The listing below is the input. Say how many of its lines contain "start", giving the number alone.

##########

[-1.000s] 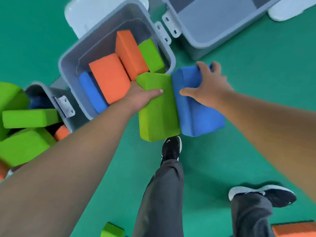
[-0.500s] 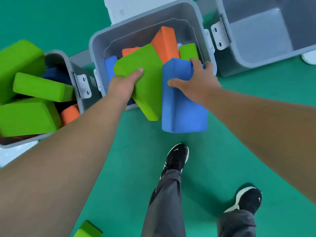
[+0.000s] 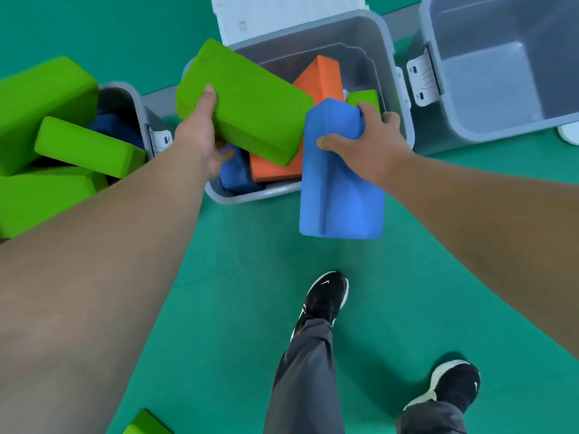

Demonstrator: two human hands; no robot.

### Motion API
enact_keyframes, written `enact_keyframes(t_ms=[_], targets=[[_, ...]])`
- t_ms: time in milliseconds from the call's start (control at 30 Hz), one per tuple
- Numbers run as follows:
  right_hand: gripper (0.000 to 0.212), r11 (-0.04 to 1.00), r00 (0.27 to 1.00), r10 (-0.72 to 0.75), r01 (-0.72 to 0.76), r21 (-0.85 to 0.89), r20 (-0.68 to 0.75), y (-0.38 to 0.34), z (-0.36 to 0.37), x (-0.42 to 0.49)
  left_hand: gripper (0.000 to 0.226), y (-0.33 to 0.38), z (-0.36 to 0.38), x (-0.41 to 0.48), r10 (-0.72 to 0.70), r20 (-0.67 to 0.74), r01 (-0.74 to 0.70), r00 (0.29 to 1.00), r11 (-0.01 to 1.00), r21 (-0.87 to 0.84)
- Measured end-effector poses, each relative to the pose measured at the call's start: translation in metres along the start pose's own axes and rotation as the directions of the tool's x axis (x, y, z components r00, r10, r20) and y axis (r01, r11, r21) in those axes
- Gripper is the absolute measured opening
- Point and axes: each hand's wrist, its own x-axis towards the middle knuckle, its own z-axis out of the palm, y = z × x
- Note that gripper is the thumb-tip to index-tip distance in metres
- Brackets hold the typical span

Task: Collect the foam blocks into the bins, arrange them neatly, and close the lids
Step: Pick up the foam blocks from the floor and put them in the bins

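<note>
At the upper centre of the frame, the left hand (image 3: 200, 142) gripped a green block (image 3: 247, 101), thumb on top and fingers underneath, holding it tilted over the middle bin (image 3: 393, 61). Orange blocks (image 3: 322, 78) lay inside that bin. Just to the right, the right hand (image 3: 369, 145) clasped the top end of a blue block (image 3: 338, 189), which hung upright across the bin's near rim. At the left edge, the left bin (image 3: 139, 101) was heaped with green blocks (image 3: 87, 147).

You can read no words or numbers; only a white swoosh logo (image 3: 326, 281) stands on both black shoes (image 3: 327, 300) below the blue block (image 3: 340, 195).
</note>
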Motion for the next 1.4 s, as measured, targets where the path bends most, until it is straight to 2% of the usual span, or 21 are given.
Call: enact_keyframes(t_ms=[67,167,267,300,400,467,500,600,700,767,833,967,1100,1167,1233,1333,1400], targets=[[0.116,1.000,1.000,0.020,-0.020,0.002,-0.020,-0.004,0.000,0.004,0.074,-0.010,0.000,-0.001,-0.097,-0.046,0.105,0.994,0.968,0.229],[0.115,0.999,0.998,0.046,-0.045,0.016,-0.032,-0.006,-0.001,0.008,0.048,-0.029,0.004,-0.006,-0.141,-0.081,0.163,0.987,0.854,0.494],[0.113,0.996,0.995,0.073,-0.069,0.054,-0.072,-0.005,0.001,0.012,0.024,-0.048,0.003,-0.002,-0.072,-0.047,0.085,0.996,0.752,0.654],[0.112,0.994,0.993,0.084,-0.078,0.075,-0.089,-0.005,0.001,0.012,0.022,-0.053,0.003,0.002,-0.049,-0.037,0.061,0.998,0.729,0.682],[0.107,0.987,0.982,0.114,-0.094,0.129,-0.152,-0.005,-0.002,0.016,0.024,-0.061,0.008,0.001,0.045,0.007,-0.033,0.999,0.613,0.789],[0.099,0.986,0.972,0.126,-0.102,0.131,-0.197,-0.007,-0.006,0.021,0.026,-0.061,0.013,-0.002,0.153,0.059,-0.124,0.986,0.457,0.881],[0.096,0.987,0.967,0.128,-0.102,0.126,-0.218,-0.009,-0.008,0.025,0.036,-0.061,0.017,-0.002,0.207,0.095,-0.171,0.974,0.389,0.905],[0.105,0.991,0.941,0.120,-0.096,0.091,-0.316,-0.020,-0.018,0.041,0.057,-0.057,0.029,0.001,0.289,0.245,-0.315,0.926,0.226,0.922],[0.104,0.998,0.906,0.064,-0.056,0.031,-0.419,-0.031,-0.026,0.063,0.067,-0.057,0.040,0.008,0.145,0.351,-0.362,0.925,0.052,0.931],[0.085,0.997,0.928,0.033,-0.057,-0.055,-0.370,-0.034,-0.025,0.075,0.069,-0.058,0.045,0.009,0.062,0.358,-0.351,0.932,-0.100,0.931],[0.066,0.964,0.973,0.070,-0.122,-0.236,-0.218,-0.032,-0.016,0.079,0.069,-0.059,0.049,0.008,0.046,0.358,-0.341,0.932,-0.218,0.915],[0.055,0.902,0.994,0.105,-0.097,-0.420,-0.004,-0.014,0.015,0.068,0.079,-0.061,0.056,0.003,-0.012,0.332,-0.316,0.943,-0.338,0.887],[0.072,0.841,0.998,0.014,0.019,-0.541,0.056,0.010,0.037,0.052,0.093,-0.067,0.062,0.003,-0.079,0.275,-0.284,0.958,-0.400,0.872],[0.077,0.846,0.998,-0.026,0.054,-0.531,0.061,0.019,0.038,0.046,0.095,-0.068,0.066,0.002,-0.100,0.250,-0.267,0.963,-0.455,0.849],[0.073,0.859,0.995,-0.075,0.097,-0.502,0.063,0.028,0.033,0.043,0.097,-0.071,0.072,0.001,-0.122,0.200,-0.234,0.972,-0.534,0.812],[0.059,0.906,0.993,-0.096,0.115,-0.408,0.067,0.040,0.023,0.033,0.116,-0.076,0.089,-0.002,-0.169,0.038,-0.140,0.985,-0.646,0.751],[0.046,0.951,0.996,-0.086,0.082,-0.298,0.000,0.056,0.019,0.021,0.110,-0.083,0.107,0.004,-0.142,-0.050,-0.059,0.989,-0.672,0.738]])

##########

RESPONSE BOX >> 2